Lines that include "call" make up the answer; copy all of them from the data below.

***** Records provided

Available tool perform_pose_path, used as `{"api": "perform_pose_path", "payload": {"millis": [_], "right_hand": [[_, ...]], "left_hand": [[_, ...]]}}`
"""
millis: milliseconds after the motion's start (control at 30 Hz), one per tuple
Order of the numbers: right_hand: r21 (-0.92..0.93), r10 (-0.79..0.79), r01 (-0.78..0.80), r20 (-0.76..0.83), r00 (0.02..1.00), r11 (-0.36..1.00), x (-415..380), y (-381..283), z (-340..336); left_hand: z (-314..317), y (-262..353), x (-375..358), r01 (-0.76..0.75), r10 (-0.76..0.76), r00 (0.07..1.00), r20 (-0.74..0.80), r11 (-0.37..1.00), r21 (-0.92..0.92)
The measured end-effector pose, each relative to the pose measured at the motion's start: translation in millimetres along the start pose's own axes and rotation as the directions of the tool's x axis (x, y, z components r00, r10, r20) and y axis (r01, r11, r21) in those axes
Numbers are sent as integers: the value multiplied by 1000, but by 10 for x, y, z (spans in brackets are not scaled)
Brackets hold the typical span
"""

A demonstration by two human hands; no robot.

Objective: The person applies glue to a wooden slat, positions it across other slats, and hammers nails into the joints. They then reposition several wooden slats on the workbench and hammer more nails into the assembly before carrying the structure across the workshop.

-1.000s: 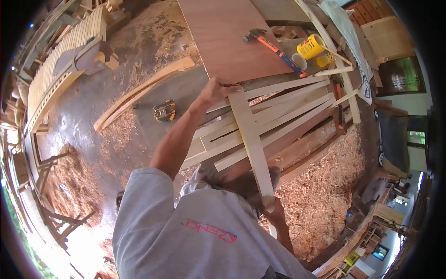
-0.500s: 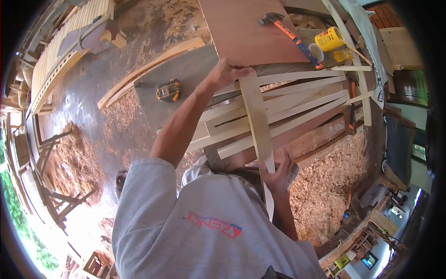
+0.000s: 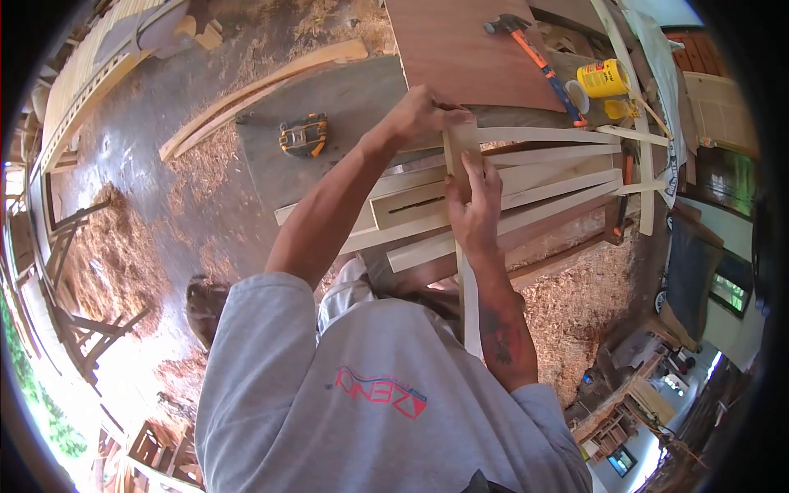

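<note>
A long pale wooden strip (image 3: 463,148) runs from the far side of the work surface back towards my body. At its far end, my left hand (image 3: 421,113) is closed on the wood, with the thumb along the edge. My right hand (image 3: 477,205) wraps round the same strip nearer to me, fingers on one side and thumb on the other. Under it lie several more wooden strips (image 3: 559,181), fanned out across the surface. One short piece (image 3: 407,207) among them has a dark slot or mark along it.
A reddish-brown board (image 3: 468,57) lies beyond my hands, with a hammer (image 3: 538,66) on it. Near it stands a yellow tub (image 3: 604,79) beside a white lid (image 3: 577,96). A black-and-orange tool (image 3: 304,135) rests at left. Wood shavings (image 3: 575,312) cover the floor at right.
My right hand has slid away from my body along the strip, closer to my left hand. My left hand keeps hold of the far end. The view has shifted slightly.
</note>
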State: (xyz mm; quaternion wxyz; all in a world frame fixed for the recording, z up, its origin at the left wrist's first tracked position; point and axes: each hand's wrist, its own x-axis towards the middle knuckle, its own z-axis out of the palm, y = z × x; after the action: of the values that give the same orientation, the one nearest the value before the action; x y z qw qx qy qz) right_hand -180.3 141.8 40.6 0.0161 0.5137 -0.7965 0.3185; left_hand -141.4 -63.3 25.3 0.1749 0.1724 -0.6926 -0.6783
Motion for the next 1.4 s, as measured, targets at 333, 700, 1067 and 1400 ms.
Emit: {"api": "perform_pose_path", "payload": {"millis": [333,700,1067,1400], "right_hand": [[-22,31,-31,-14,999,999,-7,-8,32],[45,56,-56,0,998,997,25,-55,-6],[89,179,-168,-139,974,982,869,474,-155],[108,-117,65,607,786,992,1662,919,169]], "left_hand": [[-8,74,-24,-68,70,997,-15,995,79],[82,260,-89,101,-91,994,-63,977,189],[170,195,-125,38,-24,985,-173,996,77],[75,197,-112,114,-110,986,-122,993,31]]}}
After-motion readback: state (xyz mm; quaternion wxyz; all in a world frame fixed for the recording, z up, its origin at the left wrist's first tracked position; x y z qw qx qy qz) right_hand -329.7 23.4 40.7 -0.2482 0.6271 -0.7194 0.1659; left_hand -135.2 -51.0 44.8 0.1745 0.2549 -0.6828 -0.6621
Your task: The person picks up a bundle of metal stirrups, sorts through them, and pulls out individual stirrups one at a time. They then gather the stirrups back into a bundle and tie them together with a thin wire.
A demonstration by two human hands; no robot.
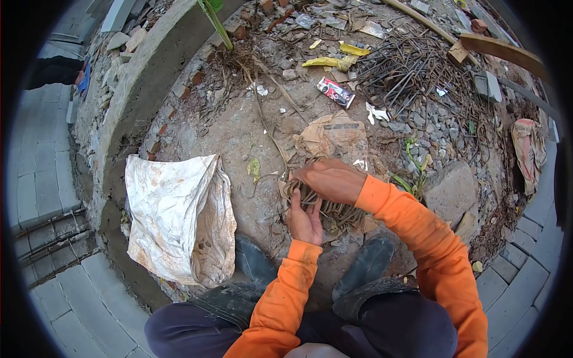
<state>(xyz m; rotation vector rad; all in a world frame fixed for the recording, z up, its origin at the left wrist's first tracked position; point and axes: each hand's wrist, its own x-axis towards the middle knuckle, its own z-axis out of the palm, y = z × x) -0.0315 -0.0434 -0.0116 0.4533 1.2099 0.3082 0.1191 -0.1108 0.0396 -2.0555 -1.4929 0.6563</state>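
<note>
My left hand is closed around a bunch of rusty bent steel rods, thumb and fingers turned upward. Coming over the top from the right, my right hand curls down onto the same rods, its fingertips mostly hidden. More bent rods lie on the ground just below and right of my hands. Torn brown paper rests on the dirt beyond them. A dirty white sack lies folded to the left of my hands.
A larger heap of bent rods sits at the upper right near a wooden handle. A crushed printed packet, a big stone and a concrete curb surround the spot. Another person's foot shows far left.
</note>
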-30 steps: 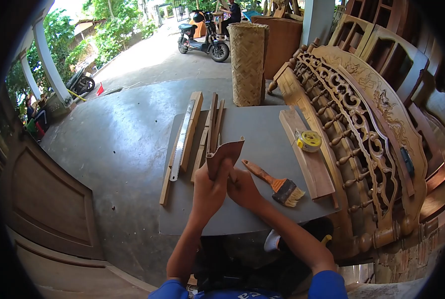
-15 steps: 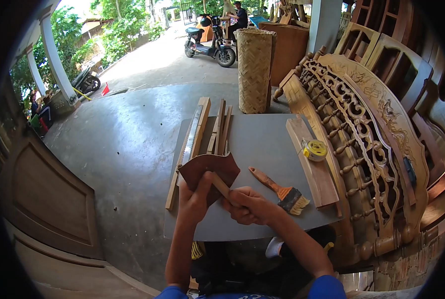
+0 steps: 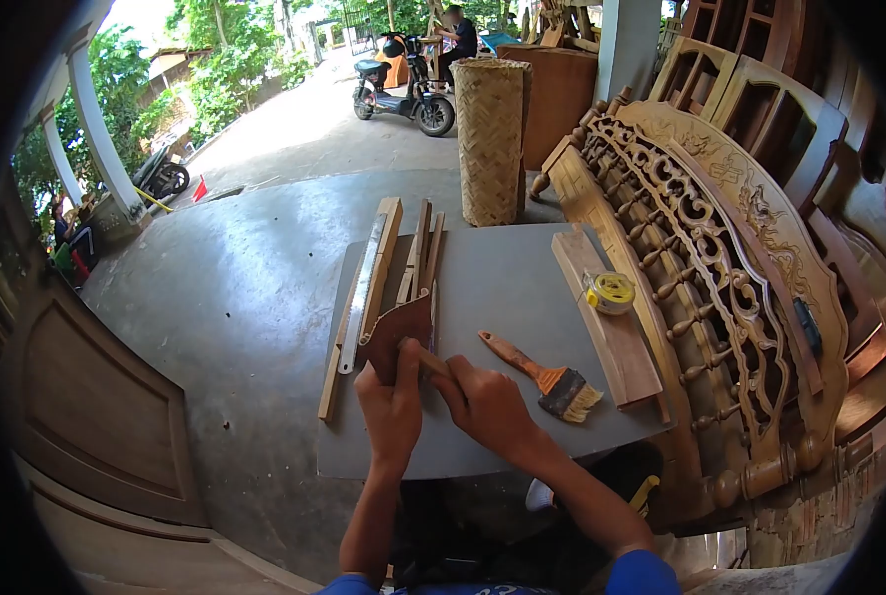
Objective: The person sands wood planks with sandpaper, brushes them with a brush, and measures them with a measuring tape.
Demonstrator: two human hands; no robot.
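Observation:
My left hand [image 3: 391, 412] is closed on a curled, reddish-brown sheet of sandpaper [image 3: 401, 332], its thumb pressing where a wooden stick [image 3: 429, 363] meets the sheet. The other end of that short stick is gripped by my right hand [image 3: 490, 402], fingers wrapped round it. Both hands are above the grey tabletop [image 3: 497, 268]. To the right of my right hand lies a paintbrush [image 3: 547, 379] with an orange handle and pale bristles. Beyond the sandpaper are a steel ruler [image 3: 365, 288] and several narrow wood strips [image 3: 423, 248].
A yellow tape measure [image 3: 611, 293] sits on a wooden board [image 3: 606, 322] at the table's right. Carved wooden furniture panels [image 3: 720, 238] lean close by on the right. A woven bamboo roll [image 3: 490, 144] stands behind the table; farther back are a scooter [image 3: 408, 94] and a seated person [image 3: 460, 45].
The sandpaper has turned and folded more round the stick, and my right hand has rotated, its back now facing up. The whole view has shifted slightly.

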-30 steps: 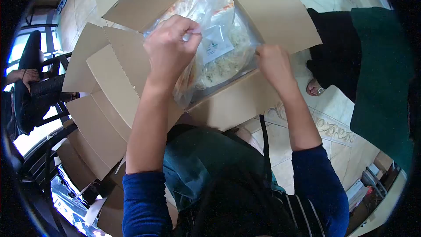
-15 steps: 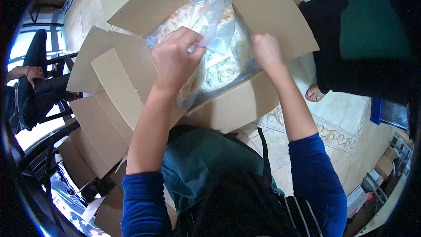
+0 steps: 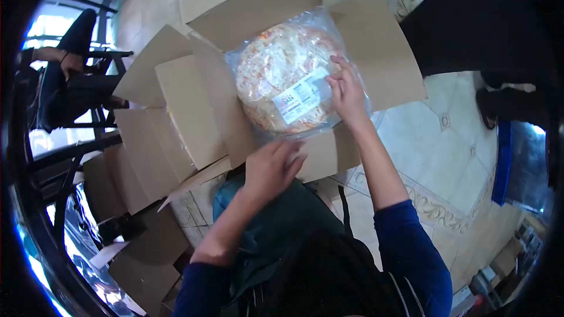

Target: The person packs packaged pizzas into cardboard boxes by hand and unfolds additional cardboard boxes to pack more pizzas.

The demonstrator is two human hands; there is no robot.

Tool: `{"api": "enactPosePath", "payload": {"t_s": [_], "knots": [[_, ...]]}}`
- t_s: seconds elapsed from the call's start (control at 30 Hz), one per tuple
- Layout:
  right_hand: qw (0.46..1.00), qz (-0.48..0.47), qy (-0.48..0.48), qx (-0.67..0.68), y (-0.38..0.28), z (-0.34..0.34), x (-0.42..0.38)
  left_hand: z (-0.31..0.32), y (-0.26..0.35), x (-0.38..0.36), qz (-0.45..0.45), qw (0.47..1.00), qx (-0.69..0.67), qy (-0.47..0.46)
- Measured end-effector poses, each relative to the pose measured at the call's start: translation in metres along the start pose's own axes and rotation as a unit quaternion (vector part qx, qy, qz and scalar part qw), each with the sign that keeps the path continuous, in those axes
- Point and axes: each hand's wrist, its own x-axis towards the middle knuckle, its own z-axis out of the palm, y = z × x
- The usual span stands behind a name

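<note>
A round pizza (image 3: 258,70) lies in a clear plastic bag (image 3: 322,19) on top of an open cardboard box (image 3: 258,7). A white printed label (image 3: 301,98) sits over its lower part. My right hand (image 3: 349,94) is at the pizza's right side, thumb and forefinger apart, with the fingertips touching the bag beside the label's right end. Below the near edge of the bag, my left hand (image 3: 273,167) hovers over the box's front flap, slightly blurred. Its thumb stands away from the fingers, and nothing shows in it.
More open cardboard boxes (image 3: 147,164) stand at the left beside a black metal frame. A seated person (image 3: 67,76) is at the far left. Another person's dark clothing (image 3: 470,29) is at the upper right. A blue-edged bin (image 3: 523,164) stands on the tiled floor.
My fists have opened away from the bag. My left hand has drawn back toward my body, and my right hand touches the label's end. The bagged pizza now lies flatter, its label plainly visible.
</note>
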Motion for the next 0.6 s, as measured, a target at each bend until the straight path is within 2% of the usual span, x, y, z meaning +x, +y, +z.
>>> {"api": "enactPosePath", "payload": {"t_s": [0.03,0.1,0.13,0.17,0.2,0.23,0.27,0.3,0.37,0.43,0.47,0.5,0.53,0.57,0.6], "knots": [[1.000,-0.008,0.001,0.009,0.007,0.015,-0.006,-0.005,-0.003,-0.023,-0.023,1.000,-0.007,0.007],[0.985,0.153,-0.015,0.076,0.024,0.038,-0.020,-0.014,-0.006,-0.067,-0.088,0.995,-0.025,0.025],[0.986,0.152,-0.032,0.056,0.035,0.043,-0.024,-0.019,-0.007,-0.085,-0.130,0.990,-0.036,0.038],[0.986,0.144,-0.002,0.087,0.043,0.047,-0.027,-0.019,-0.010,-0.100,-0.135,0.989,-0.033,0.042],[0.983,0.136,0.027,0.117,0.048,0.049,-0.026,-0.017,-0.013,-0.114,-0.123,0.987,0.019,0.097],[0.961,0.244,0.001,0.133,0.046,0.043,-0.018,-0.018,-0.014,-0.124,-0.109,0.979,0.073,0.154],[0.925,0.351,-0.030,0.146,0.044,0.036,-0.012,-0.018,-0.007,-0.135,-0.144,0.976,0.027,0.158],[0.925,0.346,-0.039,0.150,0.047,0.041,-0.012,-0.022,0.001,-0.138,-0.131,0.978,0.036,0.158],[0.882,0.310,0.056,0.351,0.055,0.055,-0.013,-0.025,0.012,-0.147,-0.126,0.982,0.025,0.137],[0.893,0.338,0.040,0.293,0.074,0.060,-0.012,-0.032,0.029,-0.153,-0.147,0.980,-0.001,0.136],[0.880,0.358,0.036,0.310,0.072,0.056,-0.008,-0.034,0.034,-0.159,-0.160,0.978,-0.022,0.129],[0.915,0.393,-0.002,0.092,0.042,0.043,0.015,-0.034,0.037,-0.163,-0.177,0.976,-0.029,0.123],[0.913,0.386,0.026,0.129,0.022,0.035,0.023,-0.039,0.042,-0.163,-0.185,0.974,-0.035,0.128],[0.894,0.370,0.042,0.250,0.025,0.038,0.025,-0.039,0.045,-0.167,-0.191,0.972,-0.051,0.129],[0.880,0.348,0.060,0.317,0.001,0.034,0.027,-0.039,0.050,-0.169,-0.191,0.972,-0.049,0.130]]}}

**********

=== Solved exercise ===
- t_s: seconds elapsed from the call's start (control at 30 Hz), one per tuple
- Measured end-effector poses, each relative to the pose measured at the call's start: translation in metres along the start pose's own axes and rotation as a unit quaternion (vector part qx, qy, qz and scalar part qw), each with the sign that keeps the path continuous, in those axes

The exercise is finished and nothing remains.